Замри, как колибри (сборник) - страница 24



Нет, со времен «Тропика Рака» положение ни на йоту не изменилось, разве что к худшему. La vie en rose[65] – явно не удел художников. Художник (а так я называю лишь подлинных творцов) все еще под подозрением; в нем все еще усматривают угрозу обществу. Тех, кто вступает в сделку, кто дает себя соблазнить посулами свыше, поощряют и одобрительно похлопывают по плечу. И больше нигде в мире, кроме разве что Советской России, этих конформистов не удостаивают за их усилия столь щедрых наград, столь широкого общественного признания.

Таков главный мотив, пронизывающий эту книгу. Что до мотива глубинного, то его можно определить так: не ждите, пока положение дел изменится. Час человека уже пробил, и независимо от того, находитесь вы на вершине пирамиды или у ее подножия, делайте то, к чему призваны. Если вы творец по натуре, творите всем напастям и смертям назло. Это максимум, на что вы можете надеяться. Надо верить в самого себя, не важно, признают тебя или нет, внимают тебе или нет. Может показаться, что земной шар и в самом деле соскочил с орбиты (да и не мы ли сами делаем для этого все необходимое?), но при всем том на нем еще достаточно пространства (пусть лишь в вашей собственной душе), чтобы образовать крохотный кусочек рая.
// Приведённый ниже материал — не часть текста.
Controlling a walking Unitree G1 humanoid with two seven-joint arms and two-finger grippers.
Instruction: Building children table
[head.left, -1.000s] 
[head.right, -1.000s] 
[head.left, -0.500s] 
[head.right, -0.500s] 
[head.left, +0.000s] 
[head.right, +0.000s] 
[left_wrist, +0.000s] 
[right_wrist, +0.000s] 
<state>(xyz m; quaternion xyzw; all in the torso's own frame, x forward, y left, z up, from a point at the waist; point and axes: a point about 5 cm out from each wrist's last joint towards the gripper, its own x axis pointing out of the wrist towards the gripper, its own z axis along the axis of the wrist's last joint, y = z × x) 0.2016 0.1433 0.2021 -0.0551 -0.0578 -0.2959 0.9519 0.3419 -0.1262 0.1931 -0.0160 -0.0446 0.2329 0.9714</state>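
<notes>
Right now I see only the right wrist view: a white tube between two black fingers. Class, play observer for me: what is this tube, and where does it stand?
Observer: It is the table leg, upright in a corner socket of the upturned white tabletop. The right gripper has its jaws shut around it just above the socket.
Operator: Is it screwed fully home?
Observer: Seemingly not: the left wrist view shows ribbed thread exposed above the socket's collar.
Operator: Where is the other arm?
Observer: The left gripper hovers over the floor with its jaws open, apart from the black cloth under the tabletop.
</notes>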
Каким бы безумием это ни казалось.

Когда вы понимаете, что не в силах двигаться ни вперед, ни назад, когда чувствуете, что не в состоянии ни стоять, ни сидеть, ни лежать, когда ваши дети умерли от недоедания, а родителей отправили в богадельню или в газовую камеру, когда вам ясно, что вы не можете ни продолжать, ни перестать творить, когда все корабли сожжены, остается выбирать: либо уверовать в чудеса, либо замереть, как колибри. Чудо заключается в том, что сладкий мед всегда рядом, он прямо у вас под носом, только вы слишком озабочены его поисками, чтобы разглядеть его. Худшее – отнюдь не смерть; худшее – слепота, неумение видеть самоочевидное: то, что все связанное с жизнью по природе чудесно.
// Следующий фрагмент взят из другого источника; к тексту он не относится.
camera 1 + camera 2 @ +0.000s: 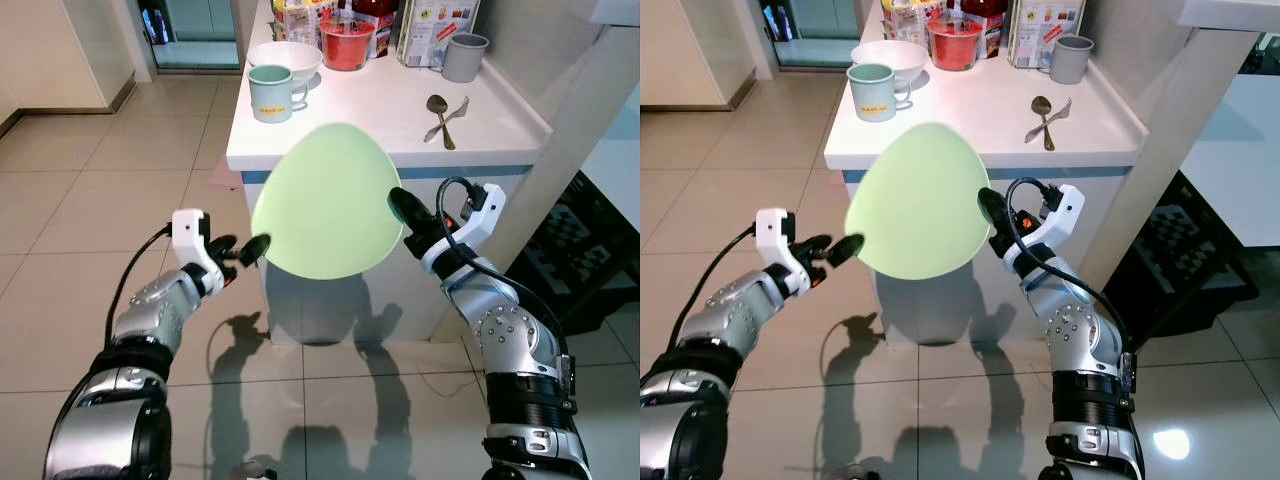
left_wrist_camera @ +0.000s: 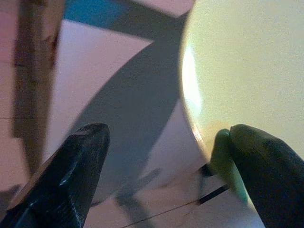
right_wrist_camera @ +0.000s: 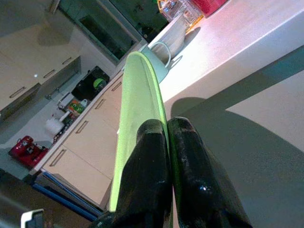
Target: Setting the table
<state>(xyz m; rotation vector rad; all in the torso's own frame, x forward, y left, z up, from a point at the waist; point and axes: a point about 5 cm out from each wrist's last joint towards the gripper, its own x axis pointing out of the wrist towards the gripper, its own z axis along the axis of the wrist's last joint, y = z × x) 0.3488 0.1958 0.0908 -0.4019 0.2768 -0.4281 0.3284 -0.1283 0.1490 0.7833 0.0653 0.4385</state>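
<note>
Meanwhile the right claw (image 1: pixel 397 205) pinches a smooth, round, pale-green plate (image 1: pixel 327 202); left claw (image 1: pixel 252 249) gapes beside it.

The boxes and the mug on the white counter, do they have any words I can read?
No words can be read.
Pale green ceramic mug: a small yellow label, print too small to read.
Printed cardboard carton at the back of the white counter: pictures and text, too blurred to read.
Colourful packets behind the white bowl: print blurred.
Light green plate, clamped in the right gripper: plain, no writing.
</note>
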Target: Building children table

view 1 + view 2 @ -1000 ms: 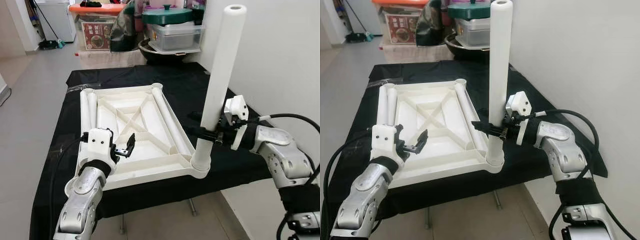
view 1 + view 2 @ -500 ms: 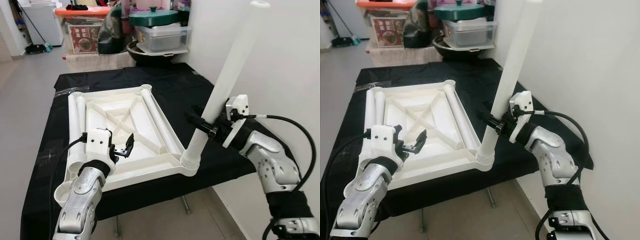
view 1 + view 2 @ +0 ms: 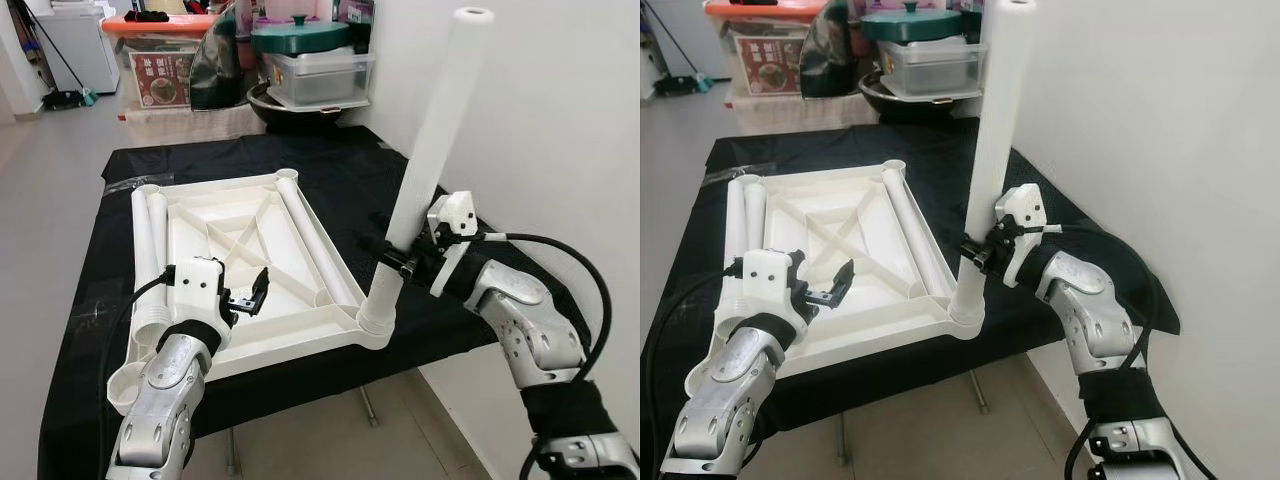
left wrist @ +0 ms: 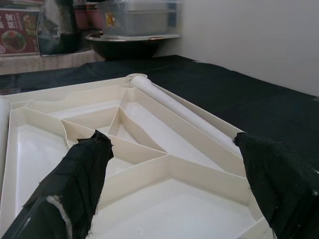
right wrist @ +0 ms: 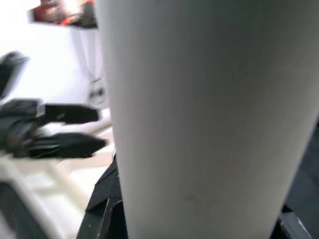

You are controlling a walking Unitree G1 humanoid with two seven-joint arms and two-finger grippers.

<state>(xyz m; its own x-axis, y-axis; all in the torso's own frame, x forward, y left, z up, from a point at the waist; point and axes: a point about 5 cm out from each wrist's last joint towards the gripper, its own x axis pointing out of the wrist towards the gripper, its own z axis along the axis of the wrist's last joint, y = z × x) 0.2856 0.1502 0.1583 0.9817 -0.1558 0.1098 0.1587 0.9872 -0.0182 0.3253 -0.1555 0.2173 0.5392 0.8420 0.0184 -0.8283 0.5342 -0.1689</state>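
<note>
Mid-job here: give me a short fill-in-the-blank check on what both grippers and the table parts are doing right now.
1. The right gripper is shut on the ______ white plastic tube leg.
2. That leg's lower end sits in a corner socket of the upside-down white plastic tabletop, at the corner nearest the robot's ______ arm.
3. The left gripper hovers over the tabletop with its fingers ______.
4. The tabletop rests on a ______ cloth.

Missing words: standing; right; open; black

The white table leg (image 5: 199, 114) crowds the right wrist view, blurred, both ends cut off. It hides the right tool (image 3: 398, 262) fingertips. The label on the red-lidded storage box (image 3: 160, 75) is illegible.
</note>
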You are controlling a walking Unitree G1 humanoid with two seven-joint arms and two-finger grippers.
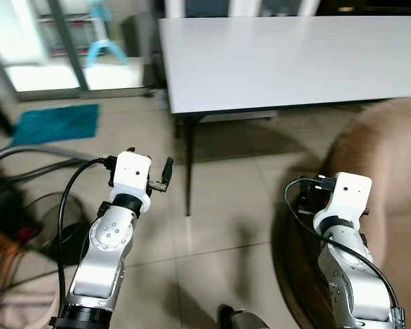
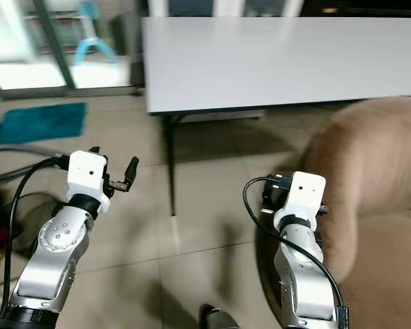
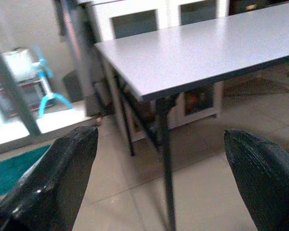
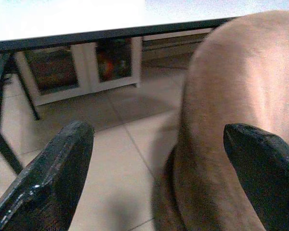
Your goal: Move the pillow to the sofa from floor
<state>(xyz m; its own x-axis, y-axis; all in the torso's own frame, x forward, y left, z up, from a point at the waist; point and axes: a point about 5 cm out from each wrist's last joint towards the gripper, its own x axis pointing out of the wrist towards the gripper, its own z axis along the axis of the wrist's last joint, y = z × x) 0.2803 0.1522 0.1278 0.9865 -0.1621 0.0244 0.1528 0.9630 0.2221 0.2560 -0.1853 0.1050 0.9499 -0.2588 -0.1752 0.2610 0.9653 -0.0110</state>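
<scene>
I cannot make out any pillow on the tiled floor (image 1: 226, 205) before me, so the thing I am to move is somewhere outside what I see, and I judge the task has hardly begun. The nearest piece of the job is the tan sofa (image 2: 370, 171), whose rounded arm bulges just beside my right pincer (image 4: 159, 163); the fingers there stand wide apart with nothing between them, which suits an arm held ready, not one carrying. My left pincer (image 3: 159, 168) is likewise spread and empty, raised in front of me and pointing toward the dark leg (image 1: 188, 164) of the white counter (image 1: 288, 55). Both arms ride at about the same height, forward of my body, probably so they stay clear while I walk and look. Farther off lie a teal mat (image 1: 58, 123) by the glass door and black cables (image 1: 27, 161) on my left.
</scene>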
Конформизм – привычный язык общества; язык же творческой индивидуальности – свобода. Жизнь пребудет адом, пока люди, составляющие мир, отворачиваются от реальности. Тщетно метаться из одной идеологии в другую; каждый из нас неповторим и уникален и должен восприниматься как таковой. Самое меньшее, что мы можем сказать о себе, – это то, что мы американцы, французы или еще кто-нибудь. Прежде всего мы – люди, отличные друг от друга и призванные сосуществовать друг с другом, вариться в общем котле. Творческие натуры – оплодотворители бытия; они – те ламедвовники[66], которые удерживают мир от распада. Отверзните от них слух свой, заглушите их голоса, и общество превратится в скопище роботов.

Ведь в том, что мы упорно отказываемся замечать, в том, чего мы не слышим и во что отказываемся вслушаться, будь оно бредом, посягательством на основы или кощунством, могут таиться жемчужные зерна того, что нам жизненно необходимо. Даже слабоумному есть что нам поведать. Может быть, я один из таких слабоумных. Но я скажу то, что думаю.

Да, впереди еще долгий, долгий путь до Типперери, и, как замечает Фриц фон Унру[67], «цель еще не видна».


Генри Миллер

16 февраля 1962 г.

Калифорния

Час человека

Перевод З. Артемовой

Прогуливаясь по шоссе с Уокером Уинслоу после окончания рабочего дня, мы часто ловили себя на мысли, что постоянно крутимся вокруг одной и той же темы – удивительной простоты и действенности человеческой взаимопомощи. Как бывший член общества анонимных алкоголиков, Уокер имел широкие возможности наблюдать, какие потрясающие результаты дает элементарное чувство солидарности. Если алкоголик, считающий себя беспомощным и пропащим, мог обрести утешение, просто общаясь с себе подобными, как насчет других страдальцев, наркоманов, других жертв общества? (Каковые составляют подавляющее большинство человечества.) Разве все мы не плывем в одной и той же лодке? Кто из нас может утверждать, что является хозяином своей судьбы? О скольких своих друзьях или знакомых мы можем сказать: «Это свободный человек!» или даже «Это самодостаточный человек!»?